A new technical approach for fast pulp properties assessment

author: Bernard Janse, Director, Global Product development R&D, Buckman - Mark Christopher, Global Market Development Manager Tissue, Buckman

Industry Insight by:

Buckman

The soft and strong competition

Strength and softness are the key basic product parameters for tissue and towel producers. They must balance these in the creation of their products. There are almost a countless number of ways these parameters can be impacted with varying implications for cost and final product attributes. To complicate things further, strength is almost always inversely proportional to perceived softness unless careful consideration is given to how that strength is developed. Tissue makers and product development staff spend a lot of time determining the right counterbalance between how much strength a tissue product needs and how it is best developed to minimize the negative impact on some other attribute of the product. A few well-known examples of this are shown in Table 1.

What knowledge and capability would be a game changer for the industry?

Wood is a complex matrix of many intricately interwoven biopolymers. Fiber surface chemistry plays an integral role in determining the properties of the final products. The impact of fiber chemistry can be tested indirectly using standard TAPPI test methods, or directly at the surface/molecular level. Standard TAPPI methods will show differences in paper properties but will not show how these changes relate to fiber surface chemistry. In contrast, direct measurement of fiber chemistry uses complex methodologies is typically low throughput and prospects small areas of sometimes individual fibers (Ouellet et.al. 2017).

Smart technologies and a complete portfolio of chemical products for the pulp and paper industry

Table 1. Pros and cons of various strength approachesTable 1. Pros and cons of various strength approaches

Buckman used a novel biomimicry approach to develop a more rapid testing methodology. This article summarizes the work contained in the original research publication (Ouellet et.al. 2017). Many carbohydrate degrading enzymes comprise three different components: a binding domain-CBM (attaches the enzyme in a specific way to the fiber), a catalytic domain (which breaks the specific bonds) and an interconnecting linker that keeps the two units separated, but together. Utilizing the specificity provided by four different CBMs, we combined them with four different colored fluorescent tags (e.g. a green fluorescent protein found in jellyfish (Voss et. al. 2013). The hybrid probes differentially bind to crystalline cellulose, amorphous cellulose, xylans and mannans, respectively. These chemical structures were chosen as they impact paper properties differentially (Fardim 2018). Simultaneous addition to a handsheet allows for a rapid relative quantification of the specific chemical moieties on the surface of the fibers (Figure 1). Figure 2 demonstrates what this looks like in pulp.

Figure 1. Representation of the fluorescent tagged carbohydrate binding modules attaching to their respective bonding sites on a fiber

How will this knowledge be applied to the benefit of the industry?
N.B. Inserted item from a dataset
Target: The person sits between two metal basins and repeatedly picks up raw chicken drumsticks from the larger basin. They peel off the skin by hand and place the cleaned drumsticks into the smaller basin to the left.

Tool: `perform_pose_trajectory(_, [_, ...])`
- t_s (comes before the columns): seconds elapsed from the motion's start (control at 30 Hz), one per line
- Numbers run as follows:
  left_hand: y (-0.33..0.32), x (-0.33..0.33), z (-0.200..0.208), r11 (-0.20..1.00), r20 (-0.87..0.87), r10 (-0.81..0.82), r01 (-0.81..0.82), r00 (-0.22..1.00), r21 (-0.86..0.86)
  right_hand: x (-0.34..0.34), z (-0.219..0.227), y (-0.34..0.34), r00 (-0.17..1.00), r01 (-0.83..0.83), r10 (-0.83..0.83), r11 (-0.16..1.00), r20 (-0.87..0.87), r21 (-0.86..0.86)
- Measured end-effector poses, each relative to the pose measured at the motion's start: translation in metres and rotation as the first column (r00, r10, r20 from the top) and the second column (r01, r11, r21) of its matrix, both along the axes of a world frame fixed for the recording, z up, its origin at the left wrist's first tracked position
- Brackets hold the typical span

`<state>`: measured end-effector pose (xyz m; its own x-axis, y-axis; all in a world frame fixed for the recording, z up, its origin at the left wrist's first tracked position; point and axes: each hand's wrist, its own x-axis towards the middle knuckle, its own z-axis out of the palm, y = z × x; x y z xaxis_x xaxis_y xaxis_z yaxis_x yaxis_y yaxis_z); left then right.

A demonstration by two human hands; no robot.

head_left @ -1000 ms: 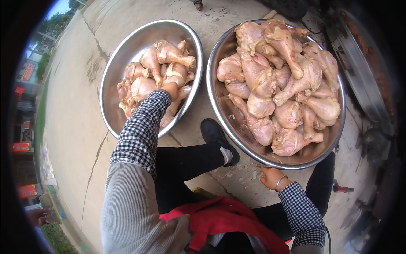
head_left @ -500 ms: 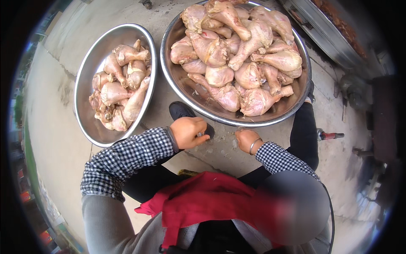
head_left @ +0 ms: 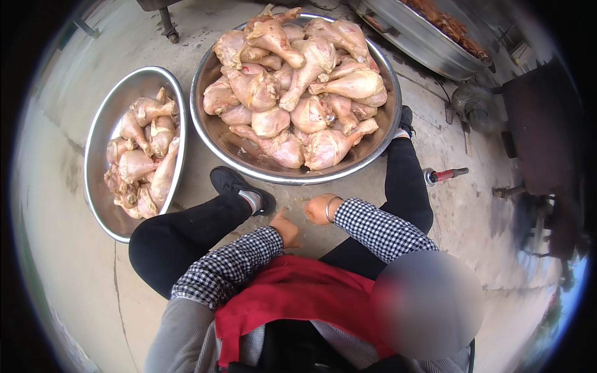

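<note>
My left hand (head_left: 286, 229) is low in front of the red apron, one finger or the thumb stretched out and nothing visible in it. A little farther right, my right hand (head_left: 319, 209) is closed, its fingertips turned inward; whatever it may hold is hidden. The hands are apart, above the floor between my legs. Ahead stands a large round metal basin (head_left: 292, 179) heaped with raw chicken drumsticks (head_left: 309, 68). To its left, a smaller oval metal basin (head_left: 91, 165) holds several more drumsticks (head_left: 138, 165). Neither hand touches a basin.
A red-handled tool (head_left: 448, 174) lies on the floor right of my leg. At the far right, a metal tray (head_left: 429, 46) contains reddish-brown pieces. Dark equipment (head_left: 547, 124) stands along the right, and a wheeled leg (head_left: 168, 26) shows at the back.
My left hand has drawn back toward the apron and away from the basins. The view has shifted, so both basins appear farther left. My right hand remains closed.
</note>
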<state>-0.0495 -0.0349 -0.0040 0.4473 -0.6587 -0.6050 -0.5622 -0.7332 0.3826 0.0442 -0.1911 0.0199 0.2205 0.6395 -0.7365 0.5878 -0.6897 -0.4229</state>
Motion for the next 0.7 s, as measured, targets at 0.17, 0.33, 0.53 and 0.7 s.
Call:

  1. The method has been successful in supporting papermakers in several ways.
  2. The method allows for the rapid analysis of fiber chemistry properties that impact either strength or other required paper properties. It has been used to advise supply chains on the best possible alternate fiber sources that will impact the process and final product characteristic least.
  3. The method has been used in collaboration with the customer to recommend certain pulps for new product development.
  4. The method can support identifying optimum fiber development.
  5. The method can support identifying the best enzyme formulation (process specific) to apply that will complement the final product.
Figure 2. Mean fluorescent intensity (MFI) of the four probes tested against seven different market pulp samples. Data clearly shows that the “ideal” ratios of enzyme binding modules vary significantly.

In conclusion the method as shown that it is highly reproducible and provides deeper insights into fiber surface chemistries. The ability to predict final paper properties is becoming more robust as more samples are studied.